Proposition 4 For the \(F\) defined above and the forgetful functor \(U:\Ring \rightarrow \Ab\), we have \(F\dashv U\).
Proof
Let any ring \(A\) and abelian group \(G\) be given. Then we must prove
\[\Hom_\Ring(F(G), A)\cong \Hom_\Ab(G, U(A))\]For any ring homomorphism \(\phi: F(G) \rightarrow A\), composing with the inclusion \(i:G\hookrightarrow F(G)\) gives an abelian group homomorphism \(\phi\circ i:G \rightarrow U(A)\).
Conversely, given any abelian group homomorphism \(f:G \rightarrow U(A)\), the following formula
\[\sum_{i\in I} \alpha_{i1}\otimes \cdots\otimes \alpha_{in_i}\mapsto \sum_{i\in I} f(\alpha_{i1})\otimes \cdots\otimes f(\alpha_{in_i})\]defines a ring homomorphism \(\phi:F(G) \rightarrow A\).
We can check that the two functions \(\Hom_\Ring(F(G), A) \rightarrow\Hom_\Ab(G, U(A))\) and \(\Hom_\Ab(G, U(A))\rightarrow \Hom_\Ring(F(G), A)\) defined in this way are inverses of each other, and that this bijection is natural.
Subrings and Ideals
Definition 5 A subset \(S\) of a ring \((A,+,-,\cdot,0,1)\) is called a subring if \((S,+,-,\cdot,0,1)\) carries a ring structure.
Meanwhile, the following holds.
Proposition 6 For any ring homomorphism \(\phi:A \rightarrow B\), \(\ker \phi\) is a subring of \(A\).
Proof
We have already checked that \(\ker \phi\) is a subgroup of the abelian group \((A,+,0)\), so it suffices to show that \(\ker \phi\) is closed under multiplication.
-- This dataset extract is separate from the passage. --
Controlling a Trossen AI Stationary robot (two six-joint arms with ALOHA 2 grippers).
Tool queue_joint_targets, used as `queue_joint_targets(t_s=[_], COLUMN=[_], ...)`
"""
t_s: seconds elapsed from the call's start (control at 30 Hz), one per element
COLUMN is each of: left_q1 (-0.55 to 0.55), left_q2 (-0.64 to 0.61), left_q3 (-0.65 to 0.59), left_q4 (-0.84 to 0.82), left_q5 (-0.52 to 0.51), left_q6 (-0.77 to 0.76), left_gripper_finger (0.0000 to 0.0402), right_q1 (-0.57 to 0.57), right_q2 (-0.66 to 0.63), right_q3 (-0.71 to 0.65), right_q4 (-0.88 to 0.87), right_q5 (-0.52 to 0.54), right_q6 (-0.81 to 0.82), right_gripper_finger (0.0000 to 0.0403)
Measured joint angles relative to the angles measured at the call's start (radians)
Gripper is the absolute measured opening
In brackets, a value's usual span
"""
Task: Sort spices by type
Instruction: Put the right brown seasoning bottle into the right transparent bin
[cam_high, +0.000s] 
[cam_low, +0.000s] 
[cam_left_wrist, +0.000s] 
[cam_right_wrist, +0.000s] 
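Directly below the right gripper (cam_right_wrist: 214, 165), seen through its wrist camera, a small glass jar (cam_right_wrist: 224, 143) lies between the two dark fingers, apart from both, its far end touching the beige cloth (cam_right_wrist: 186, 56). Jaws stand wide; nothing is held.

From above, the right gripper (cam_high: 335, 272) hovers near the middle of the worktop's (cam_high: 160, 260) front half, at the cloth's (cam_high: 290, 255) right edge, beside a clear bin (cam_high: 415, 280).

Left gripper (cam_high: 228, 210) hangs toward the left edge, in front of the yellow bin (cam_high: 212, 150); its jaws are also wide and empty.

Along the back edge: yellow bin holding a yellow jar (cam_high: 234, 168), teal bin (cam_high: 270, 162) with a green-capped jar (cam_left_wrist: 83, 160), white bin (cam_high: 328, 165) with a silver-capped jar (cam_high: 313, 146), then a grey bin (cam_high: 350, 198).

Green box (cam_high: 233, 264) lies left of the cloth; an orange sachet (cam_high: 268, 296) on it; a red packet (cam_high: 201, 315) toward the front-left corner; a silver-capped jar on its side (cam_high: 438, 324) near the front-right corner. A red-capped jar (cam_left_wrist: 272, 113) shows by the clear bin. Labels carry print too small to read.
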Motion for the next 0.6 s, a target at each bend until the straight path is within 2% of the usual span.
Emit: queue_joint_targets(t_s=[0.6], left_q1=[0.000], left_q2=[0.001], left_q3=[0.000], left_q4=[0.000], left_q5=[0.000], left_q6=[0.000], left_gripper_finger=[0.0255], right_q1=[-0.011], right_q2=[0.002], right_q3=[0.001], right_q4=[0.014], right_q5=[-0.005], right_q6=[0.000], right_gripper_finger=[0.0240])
But for any \(\alpha,\beta\in\ker \phi\),
\[\phi(\alpha\beta)=\phi(\alpha)\phi(\beta)=0\cdot 0=0\]so \(\alpha\beta\in\ker \phi\) holds.
If we examine the above proof closely, we can see that even if only one of the two elements \(\alpha,\beta\) belongs to \(\ker \phi\), we can still check that \(\alpha\beta\) belongs to \(\ker \phi\). We define this as follows.
Definition 7 Let a ring \(A\) be given. Then \(\mathfrak{a}\subseteq A\) is called a left ideal (resp. right ideal) if \(\mathfrak{a}\) is a subgroup of \((A,+,0)\), and for any \(x\in\mathfrak{a}\) and \(\alpha\in A\), we have \(\alpha x\in\mathfrak{a}\) (resp. \(x\alpha\in\mathfrak{a}\)).
If \(\mathfrak{a}\) is simultaneously a left ideal and a right ideal, we call it a two-sided ideal.
For convenience, from now on we will only prove propositions about left ideals (or two-sided ideals), but all propositions about left ideals also hold for right ideals with appropriate modifications. In any case, most rings we will actually use are commutative, so the distinction between left ideal, right ideal, and two-sided ideal is unnecessary.
It is easy to prove that the intersection of left ideals is a left ideal. Meanwhile, for any element \(x\) of \(A\), the following set
\[Ax=\{\alpha x\mid\alpha\in A\}\]is a subgroup under addition, and moreover for any \(\beta\in A\) and \(\alpha x\in Ax\), we have \(\beta(\alpha x)=(\beta\alpha)x\in Ax\), so \(Ax\) is a left ideal of \(A\). These are in fact the smallest left ideal containing \(x\), that is, they coincide with the intersection of all left ideals containing \(x\), and the same argument applies to right ideals and two-sided ideals.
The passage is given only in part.